School of Science and Technology, Nottingham Trent University, Clifton Lane, Nottingham, United Kingdom.
Departamento de Física, Universidade Estadual de Maringá, Maringá, Brazil.
PLoS One. 2022 Mar 31;17(3):e0261725. doi: 10.1371/journal.pone.0261725. eCollection 2022.
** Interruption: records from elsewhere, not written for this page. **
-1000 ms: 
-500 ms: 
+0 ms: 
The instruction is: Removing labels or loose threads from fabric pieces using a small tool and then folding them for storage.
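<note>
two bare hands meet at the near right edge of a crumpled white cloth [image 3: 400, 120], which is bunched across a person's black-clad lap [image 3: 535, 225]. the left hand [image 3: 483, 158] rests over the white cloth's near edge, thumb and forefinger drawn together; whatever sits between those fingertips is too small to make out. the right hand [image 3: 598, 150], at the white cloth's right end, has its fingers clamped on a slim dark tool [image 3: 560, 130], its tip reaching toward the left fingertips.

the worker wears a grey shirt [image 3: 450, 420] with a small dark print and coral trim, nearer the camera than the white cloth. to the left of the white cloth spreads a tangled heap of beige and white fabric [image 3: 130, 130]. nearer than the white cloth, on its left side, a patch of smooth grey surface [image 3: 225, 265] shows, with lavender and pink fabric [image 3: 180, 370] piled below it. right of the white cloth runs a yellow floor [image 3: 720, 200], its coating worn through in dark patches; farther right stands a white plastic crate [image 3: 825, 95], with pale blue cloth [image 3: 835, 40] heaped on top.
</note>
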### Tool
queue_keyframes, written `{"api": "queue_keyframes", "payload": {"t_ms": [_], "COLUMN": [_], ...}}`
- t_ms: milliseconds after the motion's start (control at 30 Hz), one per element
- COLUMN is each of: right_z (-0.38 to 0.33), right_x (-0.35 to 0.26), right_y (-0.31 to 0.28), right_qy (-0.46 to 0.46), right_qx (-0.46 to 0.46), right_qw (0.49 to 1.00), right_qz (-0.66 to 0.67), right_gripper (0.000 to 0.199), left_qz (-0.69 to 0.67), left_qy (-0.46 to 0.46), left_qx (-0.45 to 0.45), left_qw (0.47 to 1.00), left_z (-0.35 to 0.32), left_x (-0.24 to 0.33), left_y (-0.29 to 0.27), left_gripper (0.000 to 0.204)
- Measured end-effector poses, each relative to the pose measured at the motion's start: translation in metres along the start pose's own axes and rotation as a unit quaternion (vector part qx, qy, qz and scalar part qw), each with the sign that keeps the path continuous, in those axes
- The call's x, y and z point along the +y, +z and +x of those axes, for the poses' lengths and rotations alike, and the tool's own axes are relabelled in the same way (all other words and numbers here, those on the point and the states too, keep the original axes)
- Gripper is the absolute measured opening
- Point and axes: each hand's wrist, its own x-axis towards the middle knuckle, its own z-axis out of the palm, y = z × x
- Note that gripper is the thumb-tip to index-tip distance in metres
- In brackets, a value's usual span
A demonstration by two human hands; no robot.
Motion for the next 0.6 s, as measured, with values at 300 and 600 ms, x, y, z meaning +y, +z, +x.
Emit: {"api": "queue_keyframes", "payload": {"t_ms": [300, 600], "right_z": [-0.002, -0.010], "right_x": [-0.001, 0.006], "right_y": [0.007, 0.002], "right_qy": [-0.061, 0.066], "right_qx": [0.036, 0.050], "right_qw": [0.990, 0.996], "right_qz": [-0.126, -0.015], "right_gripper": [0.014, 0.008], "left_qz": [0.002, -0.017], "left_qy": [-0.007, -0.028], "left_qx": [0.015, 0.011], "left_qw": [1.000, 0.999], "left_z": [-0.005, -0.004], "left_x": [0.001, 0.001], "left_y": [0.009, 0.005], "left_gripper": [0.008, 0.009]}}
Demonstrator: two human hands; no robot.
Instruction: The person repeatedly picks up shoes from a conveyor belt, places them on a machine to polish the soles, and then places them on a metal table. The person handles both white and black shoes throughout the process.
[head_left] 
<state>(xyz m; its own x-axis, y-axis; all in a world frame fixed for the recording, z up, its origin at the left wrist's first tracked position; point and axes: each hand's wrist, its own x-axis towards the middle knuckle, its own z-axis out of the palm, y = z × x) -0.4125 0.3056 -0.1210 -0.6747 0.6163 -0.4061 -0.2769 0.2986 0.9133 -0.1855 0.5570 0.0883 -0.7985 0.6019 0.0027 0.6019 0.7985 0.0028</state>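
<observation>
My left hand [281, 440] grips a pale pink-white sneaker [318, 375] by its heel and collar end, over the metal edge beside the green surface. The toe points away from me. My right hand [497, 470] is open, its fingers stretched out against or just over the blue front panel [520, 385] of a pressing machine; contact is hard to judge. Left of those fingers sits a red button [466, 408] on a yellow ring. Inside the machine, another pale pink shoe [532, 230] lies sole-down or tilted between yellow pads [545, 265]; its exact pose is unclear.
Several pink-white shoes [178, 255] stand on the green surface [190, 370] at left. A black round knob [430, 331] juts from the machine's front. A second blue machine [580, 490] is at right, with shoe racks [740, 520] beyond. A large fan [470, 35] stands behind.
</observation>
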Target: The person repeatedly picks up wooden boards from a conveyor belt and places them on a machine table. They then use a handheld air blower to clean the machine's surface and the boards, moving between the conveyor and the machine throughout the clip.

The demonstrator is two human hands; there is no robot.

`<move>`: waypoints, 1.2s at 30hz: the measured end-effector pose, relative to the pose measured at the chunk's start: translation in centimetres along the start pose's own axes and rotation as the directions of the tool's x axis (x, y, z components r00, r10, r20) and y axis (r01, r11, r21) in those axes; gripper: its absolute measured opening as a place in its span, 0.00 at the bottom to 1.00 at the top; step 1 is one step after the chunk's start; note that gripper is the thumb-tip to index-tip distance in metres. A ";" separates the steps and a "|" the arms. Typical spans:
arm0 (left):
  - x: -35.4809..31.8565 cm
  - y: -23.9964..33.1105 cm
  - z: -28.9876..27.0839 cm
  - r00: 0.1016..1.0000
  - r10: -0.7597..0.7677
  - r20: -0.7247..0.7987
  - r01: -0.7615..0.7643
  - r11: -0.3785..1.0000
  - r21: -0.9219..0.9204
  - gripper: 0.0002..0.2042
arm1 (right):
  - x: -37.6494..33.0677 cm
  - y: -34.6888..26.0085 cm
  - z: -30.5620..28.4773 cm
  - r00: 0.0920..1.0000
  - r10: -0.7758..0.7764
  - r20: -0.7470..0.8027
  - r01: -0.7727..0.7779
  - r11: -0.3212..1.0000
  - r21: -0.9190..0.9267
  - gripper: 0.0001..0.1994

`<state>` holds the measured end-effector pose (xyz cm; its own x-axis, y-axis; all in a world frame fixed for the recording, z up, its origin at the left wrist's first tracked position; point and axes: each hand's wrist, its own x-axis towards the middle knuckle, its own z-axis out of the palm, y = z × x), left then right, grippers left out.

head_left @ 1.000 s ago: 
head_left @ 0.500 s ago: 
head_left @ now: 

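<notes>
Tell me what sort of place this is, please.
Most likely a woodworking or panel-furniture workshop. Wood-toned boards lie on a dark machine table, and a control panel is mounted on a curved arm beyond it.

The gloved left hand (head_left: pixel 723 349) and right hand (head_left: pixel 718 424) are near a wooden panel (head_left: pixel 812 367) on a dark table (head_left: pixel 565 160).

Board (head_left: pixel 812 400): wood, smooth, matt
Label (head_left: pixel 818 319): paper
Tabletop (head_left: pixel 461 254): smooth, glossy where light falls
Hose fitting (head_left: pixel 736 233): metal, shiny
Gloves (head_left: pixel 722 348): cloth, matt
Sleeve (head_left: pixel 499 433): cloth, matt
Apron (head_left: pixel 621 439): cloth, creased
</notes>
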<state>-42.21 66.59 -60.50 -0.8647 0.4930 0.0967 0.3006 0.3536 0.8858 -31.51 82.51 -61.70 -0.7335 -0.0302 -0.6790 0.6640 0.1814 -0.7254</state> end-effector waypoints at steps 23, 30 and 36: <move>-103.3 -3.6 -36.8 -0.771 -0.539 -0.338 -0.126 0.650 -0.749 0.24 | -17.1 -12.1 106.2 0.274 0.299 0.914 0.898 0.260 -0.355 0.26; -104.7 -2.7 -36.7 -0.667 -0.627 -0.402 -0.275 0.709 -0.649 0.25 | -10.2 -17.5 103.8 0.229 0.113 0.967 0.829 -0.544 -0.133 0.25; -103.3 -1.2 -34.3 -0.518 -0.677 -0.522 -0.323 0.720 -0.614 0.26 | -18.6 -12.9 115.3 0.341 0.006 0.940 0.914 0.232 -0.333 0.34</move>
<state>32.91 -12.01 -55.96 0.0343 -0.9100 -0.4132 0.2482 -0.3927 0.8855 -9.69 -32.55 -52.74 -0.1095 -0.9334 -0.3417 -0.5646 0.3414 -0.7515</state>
We investigated daily COVID-19 cases and deaths in the 337 lower tier local authority regions in England and Wales to better understand how the disease propagated over a 15-month period. Population density scaling models revealed residual variance and skewness to be sensitive indicators of the dynamics of propagation. Lockdowns and schools reopening coincided with increased variance indicative of conditions with local impact and country scale heterogeneity. University reopening and December holidays reduced variance indicative of country scale homogenisation which reached a minimum in mid-January 2021. Homogeneous propagation was associated with better correspondence with normally distributed residuals while heterogeneous propagation was more consistent with skewed models. Skewness varied from strongly negative to strongly positive revealing an unappreciated feature of community propagation. Hot spots and super-spreading events are well understood descriptors of regional disease dynamics that would be expected to be associated with positively skewed distributions. Positively skewed behaviour was observed; however, negative skewness indicative of "cold-spots" and "super-isolation" dominated for approximately 8 months during the period of study. In contrast, death metrics showed near constant behaviour in scaling, variance, and skewness metrics over the full period with rural regions preferentially affected, an observation consistent with regional age demographics in England and Wales. Regional positions relative to density scaling laws were remarkably persistent after the first 5-9 days of the available data set. The determinants of this persistent behaviour probably precede the pandemic and remain unchanged.
我们调查了英格兰和威尔士 337 个低级别地方当局地区的每日 COVID-19 病例和死亡人数,以更好地了解这种疾病在 15 个月内的传播方式。人口密度比例模型揭示了残差方差和偏度是传播动态的敏感指标。封锁和学校重新开放恰逢方差增加,表明存在具有局部影响和国家规模异质性的条件。大学重新开放和 12 月假期减少了方差,表明国家规模同质化,这在 2021 年 1 月中旬达到最低水平。同质化传播与正常分布残差更好地吻合,而异质传播则更符合偏态模型。偏度从强烈负偏到强烈正偏不等,揭示了社区传播的一个未被重视的特征。热点和超级传播事件是理解区域疾病动态的很好的描述符,预计与正偏态分布相关。观察到正偏态行为;然而,在研究期间的大约 8 个月内,负偏态(指示“冷点”和“超级隔离”)占主导地位。相比之下,死亡指标在整个时期的比例、方差和偏度指标上的表现都非常稳定,农村地区受到的影响更大,这一观察结果与英格兰和威尔士的区域年龄人口统计学一致。在可用数据集的前 5-9 天之后,这些地区相对于密度比例法则的位置仍然非常稳定。这种持续行为的决定因素可能先于大流行发生且保持不变。